## Try it
In full and word for word, restate the lines of the listing.

•••••

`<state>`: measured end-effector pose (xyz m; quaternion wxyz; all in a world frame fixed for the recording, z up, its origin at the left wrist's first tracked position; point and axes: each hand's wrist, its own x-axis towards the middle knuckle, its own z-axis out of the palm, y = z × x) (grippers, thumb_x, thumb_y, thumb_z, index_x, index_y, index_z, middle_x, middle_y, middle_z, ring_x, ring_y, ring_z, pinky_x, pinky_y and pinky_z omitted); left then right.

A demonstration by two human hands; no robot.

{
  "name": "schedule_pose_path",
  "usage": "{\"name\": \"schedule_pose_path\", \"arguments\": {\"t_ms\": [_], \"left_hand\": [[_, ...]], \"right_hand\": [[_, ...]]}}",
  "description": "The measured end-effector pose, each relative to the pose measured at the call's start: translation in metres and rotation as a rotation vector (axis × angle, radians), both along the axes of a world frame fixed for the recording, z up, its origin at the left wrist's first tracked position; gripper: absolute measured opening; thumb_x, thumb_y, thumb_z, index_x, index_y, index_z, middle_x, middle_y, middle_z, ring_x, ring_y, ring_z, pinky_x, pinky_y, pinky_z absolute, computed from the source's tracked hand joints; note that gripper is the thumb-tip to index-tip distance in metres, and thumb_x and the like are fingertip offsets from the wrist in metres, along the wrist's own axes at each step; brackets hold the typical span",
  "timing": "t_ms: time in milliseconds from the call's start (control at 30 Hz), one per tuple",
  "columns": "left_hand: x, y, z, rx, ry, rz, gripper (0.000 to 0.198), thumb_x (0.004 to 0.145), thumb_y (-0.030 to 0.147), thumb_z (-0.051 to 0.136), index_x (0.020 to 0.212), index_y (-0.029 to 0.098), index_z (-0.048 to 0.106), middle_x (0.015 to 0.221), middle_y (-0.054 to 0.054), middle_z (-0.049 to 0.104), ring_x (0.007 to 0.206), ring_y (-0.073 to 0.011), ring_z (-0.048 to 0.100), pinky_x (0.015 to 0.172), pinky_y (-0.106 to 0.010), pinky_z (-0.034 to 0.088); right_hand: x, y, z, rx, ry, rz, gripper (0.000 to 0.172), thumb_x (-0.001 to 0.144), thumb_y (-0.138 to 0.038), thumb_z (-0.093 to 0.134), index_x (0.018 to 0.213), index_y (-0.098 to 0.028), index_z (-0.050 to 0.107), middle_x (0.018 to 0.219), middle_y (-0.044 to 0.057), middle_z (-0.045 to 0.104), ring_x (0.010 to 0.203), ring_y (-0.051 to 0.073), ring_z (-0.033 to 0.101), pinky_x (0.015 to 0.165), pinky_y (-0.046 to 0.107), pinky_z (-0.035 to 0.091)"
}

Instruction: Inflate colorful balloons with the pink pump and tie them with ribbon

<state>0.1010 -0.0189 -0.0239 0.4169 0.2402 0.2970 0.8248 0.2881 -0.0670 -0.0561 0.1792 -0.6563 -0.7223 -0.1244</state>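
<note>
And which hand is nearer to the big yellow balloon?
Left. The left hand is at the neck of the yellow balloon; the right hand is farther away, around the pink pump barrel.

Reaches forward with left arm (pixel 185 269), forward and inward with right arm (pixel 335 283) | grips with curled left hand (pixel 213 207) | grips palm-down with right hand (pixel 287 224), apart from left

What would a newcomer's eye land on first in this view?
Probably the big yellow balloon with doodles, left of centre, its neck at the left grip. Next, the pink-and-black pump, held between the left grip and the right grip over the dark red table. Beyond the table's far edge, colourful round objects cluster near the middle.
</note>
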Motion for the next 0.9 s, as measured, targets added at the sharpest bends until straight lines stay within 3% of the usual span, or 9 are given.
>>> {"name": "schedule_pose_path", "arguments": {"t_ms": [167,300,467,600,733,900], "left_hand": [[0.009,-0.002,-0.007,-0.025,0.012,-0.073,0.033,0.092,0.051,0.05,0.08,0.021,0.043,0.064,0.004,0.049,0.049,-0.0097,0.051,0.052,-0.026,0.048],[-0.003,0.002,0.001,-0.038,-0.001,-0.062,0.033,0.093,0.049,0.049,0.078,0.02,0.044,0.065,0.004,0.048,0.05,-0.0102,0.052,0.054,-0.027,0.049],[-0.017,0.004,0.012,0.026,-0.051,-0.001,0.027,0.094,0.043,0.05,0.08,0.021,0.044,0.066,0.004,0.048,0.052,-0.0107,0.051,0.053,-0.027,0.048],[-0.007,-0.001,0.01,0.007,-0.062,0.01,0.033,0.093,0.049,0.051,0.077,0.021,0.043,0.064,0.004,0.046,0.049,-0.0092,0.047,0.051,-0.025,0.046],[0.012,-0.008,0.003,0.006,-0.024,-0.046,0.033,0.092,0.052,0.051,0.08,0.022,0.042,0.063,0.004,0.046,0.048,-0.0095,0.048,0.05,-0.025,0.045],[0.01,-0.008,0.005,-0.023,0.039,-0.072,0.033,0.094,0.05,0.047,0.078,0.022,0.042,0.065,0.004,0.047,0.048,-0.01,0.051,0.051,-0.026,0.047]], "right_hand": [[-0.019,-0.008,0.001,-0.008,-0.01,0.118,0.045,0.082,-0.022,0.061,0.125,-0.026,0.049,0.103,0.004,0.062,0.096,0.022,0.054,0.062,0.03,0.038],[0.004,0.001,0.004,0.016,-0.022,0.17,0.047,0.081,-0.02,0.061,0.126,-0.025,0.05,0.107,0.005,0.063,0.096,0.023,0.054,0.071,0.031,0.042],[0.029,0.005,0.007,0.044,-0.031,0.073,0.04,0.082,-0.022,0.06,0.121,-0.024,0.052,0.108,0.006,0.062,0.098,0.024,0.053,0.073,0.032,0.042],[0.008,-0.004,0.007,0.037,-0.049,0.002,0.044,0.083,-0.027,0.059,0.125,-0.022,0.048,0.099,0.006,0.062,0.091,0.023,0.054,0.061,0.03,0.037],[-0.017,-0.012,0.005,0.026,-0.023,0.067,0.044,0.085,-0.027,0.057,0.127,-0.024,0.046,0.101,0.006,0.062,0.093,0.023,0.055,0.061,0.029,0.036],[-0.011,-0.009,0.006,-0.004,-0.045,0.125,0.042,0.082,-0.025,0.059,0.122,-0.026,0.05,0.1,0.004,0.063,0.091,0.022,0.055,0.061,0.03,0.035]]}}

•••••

## Answer space
`<state>`: measured end-effector pose (xyz m; quaternion wxyz; all in a world frame fixed for the recording, z up, its origin at the left wrist's first tracked position; point and axes: each hand's wrist, its own x-axis towards the middle knuckle, its own z-axis out of the palm, y = z × x) (grippers, thumb_x, thumb_y, thumb_z, index_x, index_y, index_z, middle_x, middle_y, middle_z, ring_x, ring_y, ring_z, pinky_x, pinky_y and pinky_z omitted); left then right.

A demonstration by two human hands; no robot.

{
  "name": "schedule_pose_path",
  "usage": "{\"name\": \"schedule_pose_path\", \"arguments\": {\"t_ms\": [_], \"left_hand\": [[_, ...]], \"right_hand\": [[_, ...]]}}",
  "description": "The measured end-effector pose, each relative to the pose measured at the call's start: translation in metres and rotation as a rotation vector (axis × angle, radians), both along the axes of a world frame fixed for the recording, z up, its origin at the left wrist's first tracked position; gripper: absolute measured opening; thumb_x, thumb_y, thumb_z, index_x, index_y, index_z, middle_x, middle_y, middle_z, ring_x, ring_y, ring_z, pinky_x, pinky_y, pinky_z absolute, computed from the source's tracked hand joints; note that gripper is the thumb-tip to index-tip distance in metres, and thumb_x and the like are fingertip offsets from the wrist in metres, along the wrist's own axes at each step; brackets hold the typical span",
  "timing": "t_ms: time in milliseconds from the call's start (control at 30 Hz), one per tuple",
  "columns": "left_hand: x, y, z, rx, ry, rz, gripper (0.000 to 0.198), thumb_x (0.004 to 0.145), thumb_y (-0.030 to 0.147), thumb_z (-0.051 to 0.136), index_x (0.020 to 0.212), index_y (-0.029 to 0.098), index_z (-0.048 to 0.106), middle_x (0.015 to 0.221), middle_y (-0.054 to 0.054), middle_z (-0.049 to 0.104), ring_x (0.007 to 0.206), ring_y (-0.073 to 0.011), ring_z (-0.048 to 0.100), pinky_x (0.015 to 0.172), pinky_y (-0.106 to 0.010), pinky_z (-0.034 to 0.088); right_hand: x, y, z, rx, ry, rz, gripper (0.000 to 0.172), thumb_x (-0.001 to 0.144), thumb_y (-0.138 to 0.038), thumb_z (-0.093 to 0.134), index_x (0.018 to 0.213), index_y (-0.098 to 0.028), index_z (-0.050 to 0.107), middle_x (0.018 to 0.219), middle_y (-0.044 to 0.057), middle_z (-0.045 to 0.104), ring_x (0.010 to 0.203), ring_y (-0.051 to 0.073), ring_z (-0.033 to 0.101), pinky_x (0.015 to 0.165), pinky_y (-0.046 to 0.107), pinky_z (-0.035 to 0.091)"
}

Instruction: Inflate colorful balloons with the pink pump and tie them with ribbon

<state>0.1010 -0.0189 -0.0239 0.4169 0.2402 0.2970 0.8248 0.2881 -0.0670 -0.0561 0.1792 -0.6563 -0.7223 -0.1244</state>
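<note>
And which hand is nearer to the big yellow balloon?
Left. The left hand is at the neck of the yellow balloon; the right hand is farther away, around the pink pump barrel.

Reaches forward with left arm (pixel 185 269), forward and inward with right arm (pixel 335 283) | grips with curled left hand (pixel 213 207) | grips palm-down with right hand (pixel 287 224), apart from left

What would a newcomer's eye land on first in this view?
Probably the big yellow balloon with doodles, left of centre, its neck at the left grip. Next, the pink-and-black pump, held between the left grip and the right grip over the dark red table. Beyond the table's far edge, colourful round objects cluster near the middle.
</note>
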Motion for the next 0.9 s, as measured, targets added at the sharpest bends until straight lines stay within 3% of the usual span, or 9 are given.
>>> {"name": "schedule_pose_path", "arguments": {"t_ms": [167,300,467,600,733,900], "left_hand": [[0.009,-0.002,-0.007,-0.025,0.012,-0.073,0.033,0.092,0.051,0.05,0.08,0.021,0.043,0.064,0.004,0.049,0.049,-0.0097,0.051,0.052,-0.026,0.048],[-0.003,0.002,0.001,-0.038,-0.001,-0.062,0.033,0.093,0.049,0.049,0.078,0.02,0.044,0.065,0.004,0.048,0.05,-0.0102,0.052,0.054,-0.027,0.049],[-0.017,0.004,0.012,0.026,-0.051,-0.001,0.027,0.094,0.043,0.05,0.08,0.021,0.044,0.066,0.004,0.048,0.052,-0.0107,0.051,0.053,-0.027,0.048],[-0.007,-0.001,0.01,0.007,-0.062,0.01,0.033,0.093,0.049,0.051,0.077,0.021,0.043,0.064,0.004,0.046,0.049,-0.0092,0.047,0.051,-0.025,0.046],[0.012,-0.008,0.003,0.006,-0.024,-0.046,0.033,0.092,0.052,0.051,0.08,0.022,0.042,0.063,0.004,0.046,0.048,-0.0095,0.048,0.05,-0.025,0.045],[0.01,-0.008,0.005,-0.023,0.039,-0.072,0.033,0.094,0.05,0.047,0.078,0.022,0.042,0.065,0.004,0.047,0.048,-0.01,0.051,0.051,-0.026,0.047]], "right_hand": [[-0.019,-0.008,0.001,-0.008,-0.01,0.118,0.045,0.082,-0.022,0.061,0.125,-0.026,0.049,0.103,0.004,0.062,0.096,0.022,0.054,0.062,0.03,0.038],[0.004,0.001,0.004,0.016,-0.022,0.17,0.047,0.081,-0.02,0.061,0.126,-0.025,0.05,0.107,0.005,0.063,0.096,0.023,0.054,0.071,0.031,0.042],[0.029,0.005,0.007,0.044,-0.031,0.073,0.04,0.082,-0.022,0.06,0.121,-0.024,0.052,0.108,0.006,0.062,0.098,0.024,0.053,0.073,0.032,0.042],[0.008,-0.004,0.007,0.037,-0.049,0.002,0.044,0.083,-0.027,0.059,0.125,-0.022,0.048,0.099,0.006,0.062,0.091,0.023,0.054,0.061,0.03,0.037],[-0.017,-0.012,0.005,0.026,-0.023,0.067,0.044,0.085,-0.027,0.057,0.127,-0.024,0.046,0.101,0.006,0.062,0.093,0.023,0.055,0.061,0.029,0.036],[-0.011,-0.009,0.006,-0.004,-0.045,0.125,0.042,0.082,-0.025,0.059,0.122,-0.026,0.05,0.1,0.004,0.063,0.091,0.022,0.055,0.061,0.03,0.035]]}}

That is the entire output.